Imagine: Memorization Techniques For Music, Part Seven

Imagine with music. Paper notes and hearts on a music sheet.

Part Seven – Imagine: Memorization Techniques

BY MEGHAN VANCE • April 22, 2024

This week, we’ll be looking at our final learning style to help us memorize music: imaginative. Imaginative techniques are particularly helpful when the music being memorized either has very little repetition (such as some through-composed music) or so much repetition that extra attention is needed to distinguish between sections (such as “theme and variations” songs). However, imaginative techniques aren’t only helpful for creating patterns and cues where none seem to exist. They can also help you create ideas that are personal, which can help you make your music both more memorable and more musical.

IMAGINE YOURSELF AS A TEACHER

One way to think differently about your song is to imagine you are the teacher, and need to teach this song to a student. What ideas and techniques in the song would you say are the most important? Where are the hard spots that need the most focus? How would you break the song into sections? Dr. Enamul Hoque, in his article on memorization, writes that students who learn a song both as the student and as the teacher “learn it twice,” so imagining themselves as the teacher helps to “cement the concept into their brains.”

Three teen students imagine themselves as the teachers of a music class as a memorization technique.
    IMAGINE A SETTING

    Use what you know about your song to imagine yourself in a setting. Try to use the title and what you know about the composer and era to help, but make sure the setting you imagine matches the ideas you hear in the music. Hoque recommends the “memory palace technique. This technique involves visualizing a familiar place…and then imagine items…around the place.” If you’re imagining yourself at the seaside, for example, maybe a section with big chords can be represented in your imagination by waves crashing into the rocks, and maybe a small staccato run is a little crab scurrying to safety.

    IMAGINE AN EMOTION

    Hoque writes that “Studies show that if you connect an emotion to something that you want to remember, you will more likely be able to commit that information to your memory.” So, how does your music make you feel? Add this to your setting. Is your seaside setting a relaxing place, scary, or frantic and bustling? What is it in your setting that makes it feel that way? How can you convey these feelings through the aspects of your song?

    A romantic seaside view with footprints and a heart drawn in the sand. The view helps the student imagine a feeling to recreate in their music promoting good memorization and musicality.
    IMAGINE A JOURNEY OR STORY

    You can combine your imagined setting and emotion with a sequence of events to help you remember the sequence of ideas in your music. Paul Nowak, for Iris Reading, suggests imagining a journey: “It involves using a specific path to remember by associating landmarks in your path with an item you wish to retain.” So, as you walk along your beach, do you come across the rocks or the crab first?

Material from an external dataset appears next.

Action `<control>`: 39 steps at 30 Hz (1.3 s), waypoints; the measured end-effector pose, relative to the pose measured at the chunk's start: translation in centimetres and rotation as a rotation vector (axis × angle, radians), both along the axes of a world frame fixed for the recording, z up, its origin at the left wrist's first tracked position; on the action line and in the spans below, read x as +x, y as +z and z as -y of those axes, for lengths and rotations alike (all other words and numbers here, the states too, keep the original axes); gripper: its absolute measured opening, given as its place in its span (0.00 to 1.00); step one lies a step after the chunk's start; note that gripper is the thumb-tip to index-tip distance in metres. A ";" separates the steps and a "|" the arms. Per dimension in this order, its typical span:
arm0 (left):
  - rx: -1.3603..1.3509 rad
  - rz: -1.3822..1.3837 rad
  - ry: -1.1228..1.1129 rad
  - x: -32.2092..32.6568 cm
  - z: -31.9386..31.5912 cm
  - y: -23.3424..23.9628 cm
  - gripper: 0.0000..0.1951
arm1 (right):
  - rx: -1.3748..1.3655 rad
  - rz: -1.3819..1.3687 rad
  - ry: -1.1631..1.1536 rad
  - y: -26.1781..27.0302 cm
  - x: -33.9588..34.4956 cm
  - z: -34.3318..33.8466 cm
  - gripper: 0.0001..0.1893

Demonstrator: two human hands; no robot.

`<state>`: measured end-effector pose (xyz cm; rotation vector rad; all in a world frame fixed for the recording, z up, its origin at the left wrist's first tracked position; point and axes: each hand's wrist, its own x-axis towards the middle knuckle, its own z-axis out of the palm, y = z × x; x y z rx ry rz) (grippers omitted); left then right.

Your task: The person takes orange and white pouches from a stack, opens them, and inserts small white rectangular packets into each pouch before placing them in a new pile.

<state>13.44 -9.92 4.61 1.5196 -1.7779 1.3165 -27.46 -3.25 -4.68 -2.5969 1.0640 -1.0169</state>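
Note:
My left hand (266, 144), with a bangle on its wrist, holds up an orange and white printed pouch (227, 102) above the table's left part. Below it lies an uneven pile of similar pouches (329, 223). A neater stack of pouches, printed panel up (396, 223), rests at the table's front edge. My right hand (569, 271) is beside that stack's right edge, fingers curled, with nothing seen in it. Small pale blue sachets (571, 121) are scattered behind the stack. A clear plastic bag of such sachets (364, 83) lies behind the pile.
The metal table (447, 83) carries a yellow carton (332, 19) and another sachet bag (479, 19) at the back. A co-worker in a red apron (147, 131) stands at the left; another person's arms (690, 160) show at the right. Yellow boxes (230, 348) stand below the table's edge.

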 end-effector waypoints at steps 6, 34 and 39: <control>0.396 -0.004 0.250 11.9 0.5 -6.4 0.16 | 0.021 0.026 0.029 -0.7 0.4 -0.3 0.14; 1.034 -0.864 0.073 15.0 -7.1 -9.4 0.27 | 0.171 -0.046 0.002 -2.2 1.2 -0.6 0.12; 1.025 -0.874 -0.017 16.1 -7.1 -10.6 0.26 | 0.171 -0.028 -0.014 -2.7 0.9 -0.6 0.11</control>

    Rick Wormeli, for AMLE, takes this one step further by creating a dramatic story: “For example, if we had to memorize horse, candle, dictionary, cryptology, violin, and thunderstorm, we’d imagine riding a horse through a midnight thunderstorm that threatened to extinguish the candle flickering in the lantern we carried in one hand above the horse’s head. If it goes out, we won’t be able to find our way to the cryptologist’s home to give him the secret code dictionary that he needs to save the country.”

    Creating a story for your music is particularly effective, because you can make parallel connections between the tempos, moods, and destinations in your story with the tempos, moods, and destinations in your song. Try memorizing dynamics as different characters entering the scene. Young students may find it easier to imagine a story about animals than people. For example, they might choose a lion as the forte character, and a mouse for pianissimo. They might imagine a hare for fast passages, and a tortoise for slow passages.

    “Imagination” comes from the word “image.” Even though you’re creating images within your mind, this learning style is tied closely to visual styles. William R. Klemm, for The Journal Of Effective Teaching, writes that “Images should be based on vivid nouns, because nouns are concrete and easy to image.” However, it’s best to incorporate all five senses into your story. Can you smell the salt water at your beach, and hear the gulls, and feel the sand between your toes? Not only will your fives senses make your story more interesting, but Hoque writes that “Using as many of the five senses as possible when studying helps us use more parts of our brain and retain information better.”